■ Directions for this task ■
No pictures in the copy. Write out the listing below exactly.

* * * *

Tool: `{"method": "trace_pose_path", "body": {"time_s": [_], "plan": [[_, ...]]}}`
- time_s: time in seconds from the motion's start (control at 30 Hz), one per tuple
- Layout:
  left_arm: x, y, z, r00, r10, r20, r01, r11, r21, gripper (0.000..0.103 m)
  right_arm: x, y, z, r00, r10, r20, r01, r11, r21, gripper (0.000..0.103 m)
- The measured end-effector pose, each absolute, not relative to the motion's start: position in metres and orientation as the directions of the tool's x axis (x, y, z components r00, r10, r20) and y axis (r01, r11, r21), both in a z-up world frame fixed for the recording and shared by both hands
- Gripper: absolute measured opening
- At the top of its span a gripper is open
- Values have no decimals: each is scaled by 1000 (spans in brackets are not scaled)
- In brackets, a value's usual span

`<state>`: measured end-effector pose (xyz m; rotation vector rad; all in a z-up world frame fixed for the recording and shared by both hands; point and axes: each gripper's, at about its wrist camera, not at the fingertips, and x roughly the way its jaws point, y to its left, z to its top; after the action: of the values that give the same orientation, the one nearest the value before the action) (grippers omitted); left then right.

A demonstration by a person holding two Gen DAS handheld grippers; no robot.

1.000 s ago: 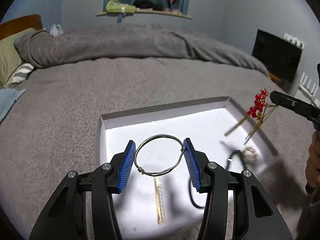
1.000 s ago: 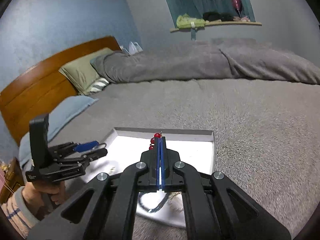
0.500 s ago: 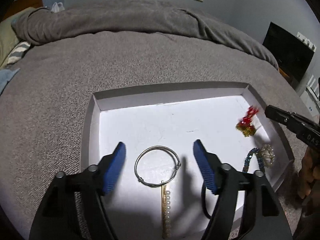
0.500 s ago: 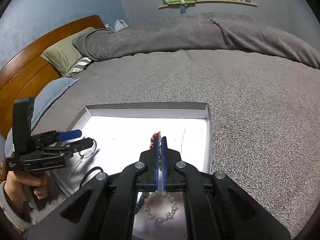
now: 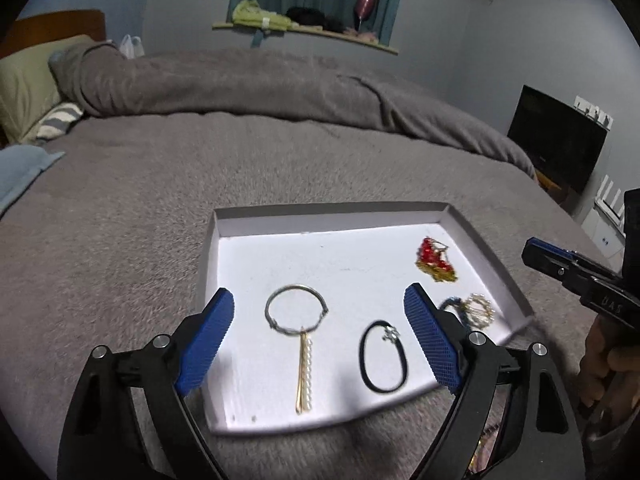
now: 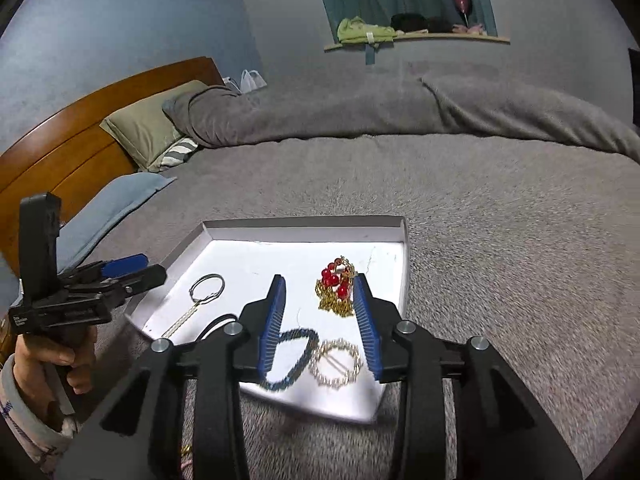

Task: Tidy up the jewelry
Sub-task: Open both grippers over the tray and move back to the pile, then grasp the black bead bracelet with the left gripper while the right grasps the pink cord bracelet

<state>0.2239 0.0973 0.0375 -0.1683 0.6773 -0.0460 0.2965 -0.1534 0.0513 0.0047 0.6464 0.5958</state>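
Observation:
A white shallow tray lies on the grey bed. In it lie a silver wire bangle, a gold pearl hair clip, a black hair tie, a blue beaded bracelet, a pearl ring brooch and a red-bead gold-chain piece. My left gripper is open and empty above the tray's near edge. My right gripper is open and empty, just behind the red-bead piece.
The grey blanket covers the bed around the tray. Pillows and a wooden headboard are at the left. A dark screen stands to the right of the bed. A shelf with clothes is on the far wall.
My left gripper let go of the silver bangle and drew back. My right gripper lowered the red-bead piece into the tray, opened and pulled back.

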Motion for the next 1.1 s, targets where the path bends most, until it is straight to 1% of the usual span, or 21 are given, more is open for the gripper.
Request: {"method": "trace_pose_path", "body": {"time_s": [0.13,0.2,0.67,0.87,1.1], "plan": [[194,94,39,804,-86,-588,-23,984,-176,87,277,-161,50,649,519,-557,-512,839,186,42],[182,92,37,804,-90,-587,-22,983,-181,87,266,-166,48,659,513,-551,-502,845,186,47],[111,64,-1,759,-149,-633,39,982,-184,87,204,-183,16,624,518,-585,-492,842,221,48],[109,59,-9,744,-176,-645,66,979,-192,87,189,-179,4,590,524,-614,-510,832,220,48],[104,64,-16,723,-229,-652,82,965,-248,82,176,-185,-4,572,530,-626,-502,830,243,48]]}}
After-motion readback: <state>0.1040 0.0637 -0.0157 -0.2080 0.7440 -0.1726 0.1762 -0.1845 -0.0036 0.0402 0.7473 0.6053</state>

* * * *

■ Result ■
Tool: `{"method": "trace_pose_path", "body": {"time_s": [_], "plan": [[_, ...]]}}`
- time_s: time in seconds from the motion's start (control at 30 Hz), one per tuple
- Layout:
  left_arm: x, y, z, r00, r10, r20, r01, r11, r21, gripper (0.000..0.103 m)
  right_arm: x, y, z, r00, r10, r20, r01, r11, r21, gripper (0.000..0.103 m)
- The measured end-effector pose, each absolute, not relative to the motion's start: position in metres and orientation as the directions of the tool's x axis (x, y, z components r00, r10, r20) and y axis (r01, r11, r21), both in a z-up world frame fixed for the recording and shared by both hands
- Gripper: absolute measured opening
- At the top of its span a gripper is open
- Values have no decimals: each is scaled by 1000 (spans in brackets are not scaled)
- In brackets, a value's usual span

`<state>`: measured end-effector pose (xyz m; rotation vector rad; all in a z-up world frame fixed for the recording and shared by both hands; point and axes: each gripper's, at about its wrist camera, not at the fingertips, and x roughly the way its jaws point, y to its left, z to its top; after the action: of the values that give the same orientation, the one nearest the value before the action) (grippers omitted); left then right.

A demonstration by a person holding two Gen DAS handheld grippers; no robot.

1.000 s ago: 
1.000 s ago: 
0.500 s ago: 
0.500 s ago: 
now: 
now: 

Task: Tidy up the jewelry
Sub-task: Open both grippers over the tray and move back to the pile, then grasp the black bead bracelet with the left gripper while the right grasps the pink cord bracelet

<state>0.2239 0.0973 0.0375 -0.1683 0.6773 -0.0460 0.2965 -0.1534 0.0513 0.0047 0.6464 0.5958</state>
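Observation:
A white shallow tray lies on the grey bed. In it lie a silver wire bangle, a gold pearl hair clip, a black hair tie, a blue beaded bracelet, a pearl ring brooch and a red-bead gold-chain piece. My left gripper is open and empty above the tray's near edge. My right gripper is open and empty, just behind the red-bead piece.
The grey blanket covers the bed around the tray. Pillows and a wooden headboard are at the left. A dark screen stands to the right of the bed. A shelf with clothes is on the far wall.
My left gripper let go of the silver bangle and drew back. My right gripper lowered the red-bead piece into the tray, opened and pulled back.
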
Motion for the next 1.1 s, targets where the path bends most, until it is straight to 1% of the usual span, or 21 are given, more is open for the gripper.
Request: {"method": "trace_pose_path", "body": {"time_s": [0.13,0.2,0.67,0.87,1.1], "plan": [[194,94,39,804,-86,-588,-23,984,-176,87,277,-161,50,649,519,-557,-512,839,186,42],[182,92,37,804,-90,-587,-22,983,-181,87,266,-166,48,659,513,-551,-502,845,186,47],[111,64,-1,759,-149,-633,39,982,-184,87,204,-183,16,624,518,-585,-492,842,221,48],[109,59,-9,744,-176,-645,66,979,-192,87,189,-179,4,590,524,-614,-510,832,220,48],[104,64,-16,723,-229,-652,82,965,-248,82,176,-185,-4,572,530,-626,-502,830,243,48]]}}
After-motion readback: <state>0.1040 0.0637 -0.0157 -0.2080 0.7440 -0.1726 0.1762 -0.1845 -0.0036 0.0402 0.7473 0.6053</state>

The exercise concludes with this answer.